La comunidad científica propone de forma general que el uso regular y controlado del fuego se produjo entre los 400-300 mil años y que la señal arqueológica se convierte en bien establecida en los yacimientos datados entorno a los 100 mil años. Es por ello que el rango cronológico entre los 400 y 300 mil años resulta clave para explorar cómo se produjo este fenómeno y los cambios comportamentales asociados. La Cova del Bolomor se encuentra enmarcada en este periodo y recoge ya esta señal hace  unos 350 mil años.
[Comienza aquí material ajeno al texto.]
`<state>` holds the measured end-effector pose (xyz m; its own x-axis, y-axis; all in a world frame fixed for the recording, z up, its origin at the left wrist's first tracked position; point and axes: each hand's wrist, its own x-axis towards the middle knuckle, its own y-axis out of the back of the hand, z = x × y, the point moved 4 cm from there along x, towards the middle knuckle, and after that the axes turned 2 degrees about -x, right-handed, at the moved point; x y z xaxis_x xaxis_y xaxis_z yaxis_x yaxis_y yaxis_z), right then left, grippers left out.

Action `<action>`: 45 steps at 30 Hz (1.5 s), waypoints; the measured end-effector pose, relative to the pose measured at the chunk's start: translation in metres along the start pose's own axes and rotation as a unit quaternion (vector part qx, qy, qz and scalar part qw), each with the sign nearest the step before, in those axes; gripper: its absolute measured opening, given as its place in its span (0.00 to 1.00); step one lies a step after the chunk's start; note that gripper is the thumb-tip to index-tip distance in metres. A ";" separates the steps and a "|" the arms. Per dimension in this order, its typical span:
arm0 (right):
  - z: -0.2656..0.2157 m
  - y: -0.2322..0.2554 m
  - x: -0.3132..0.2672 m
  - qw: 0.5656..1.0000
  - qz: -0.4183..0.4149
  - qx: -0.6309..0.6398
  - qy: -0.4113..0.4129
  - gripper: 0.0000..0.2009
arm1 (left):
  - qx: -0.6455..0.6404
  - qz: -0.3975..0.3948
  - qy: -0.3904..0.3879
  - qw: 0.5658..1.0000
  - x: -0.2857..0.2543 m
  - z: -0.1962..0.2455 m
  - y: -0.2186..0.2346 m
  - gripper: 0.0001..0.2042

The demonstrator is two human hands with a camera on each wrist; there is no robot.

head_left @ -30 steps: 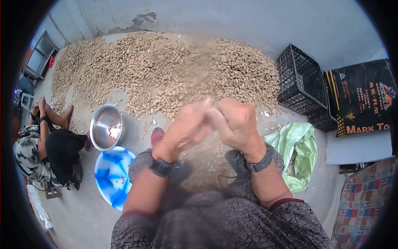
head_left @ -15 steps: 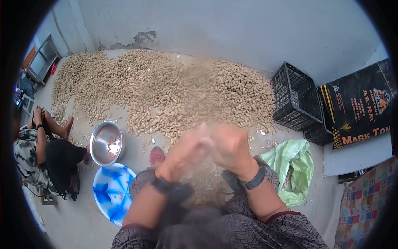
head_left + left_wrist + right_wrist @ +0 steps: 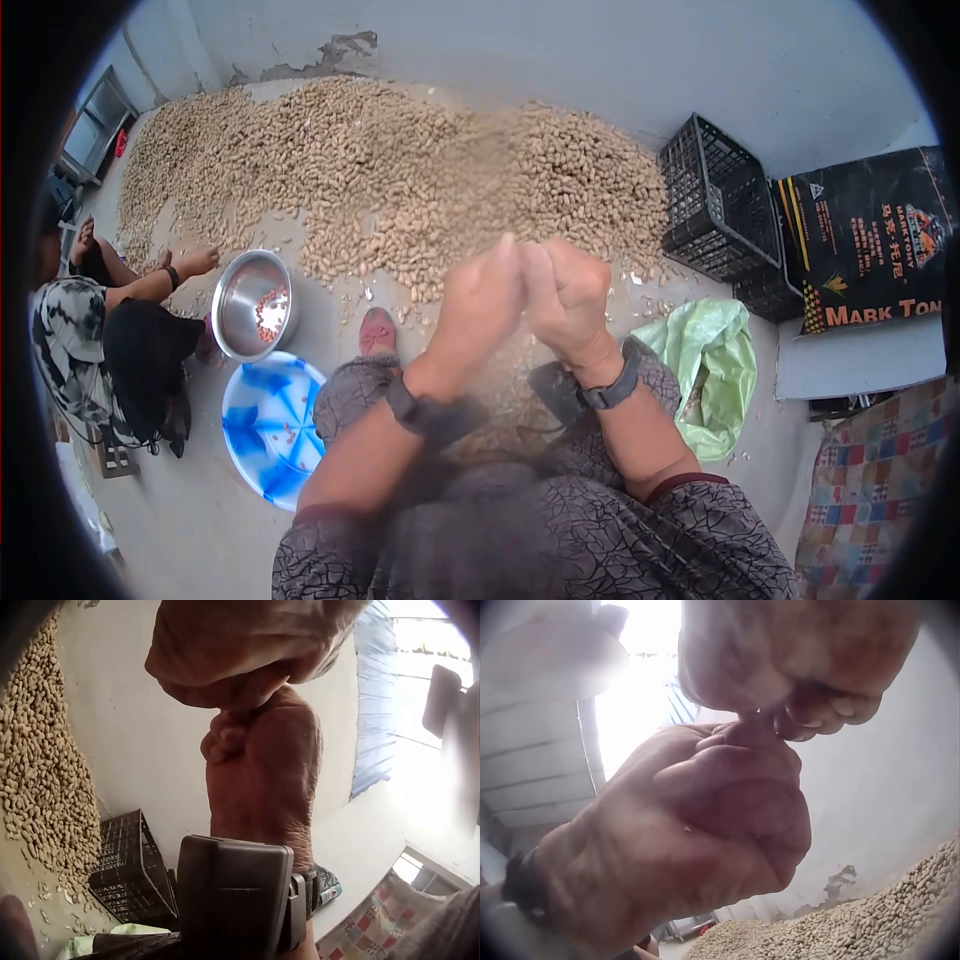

El yacimiento Achelense de la Gruta de Aroeira (Terres Novas, Portugal) registra evidencias claras de fuego en cronologías entorno a los 400 mil años, las cuales son confirmadas por diversas técnicas químicas y radiométricas. Además es uno de los pocos enclaves de Pleistoceno medio con bifaces en cueva y restos humanos asociados. El material quemado recuperado consiste en fragmentos óseos, carbón vegetal y cantos de cuarcita. Estos hallazgos se han localizado en dos puntos diferentes de la cueva. A la espera del hallazgo de estructuras de combustión este prometedor yacimiento contribuye además al debate en curso sobre la complejidad del comportamiento del Achelense de Europa.

En un futuro sería interesante comparar este registro con el de la Cova del Bolomor, diferente a nivel de tecnología lítica e intensidad ocupacional. Esto sin duda podría contribuir a esclarecer cómo fueron las adquisiciones culturales asociadas al fuego (inmediatas o progresivas) y avanzar en el porqué de la coexistencia de grupos con fuego y sin fuego durante estas primeras fases de asimilación y control, lo cual abre la puerta a estudiar procesos de convergencia cultural entre diferentes áreas geográficas, tipos de asentamientos o su ubicación geográfica (por ejemplo, el papel de los corredores naturales en el uso generalizado de innovaciones técnicas). Seguiremos trabajando en ello. R.B. y J.F.P.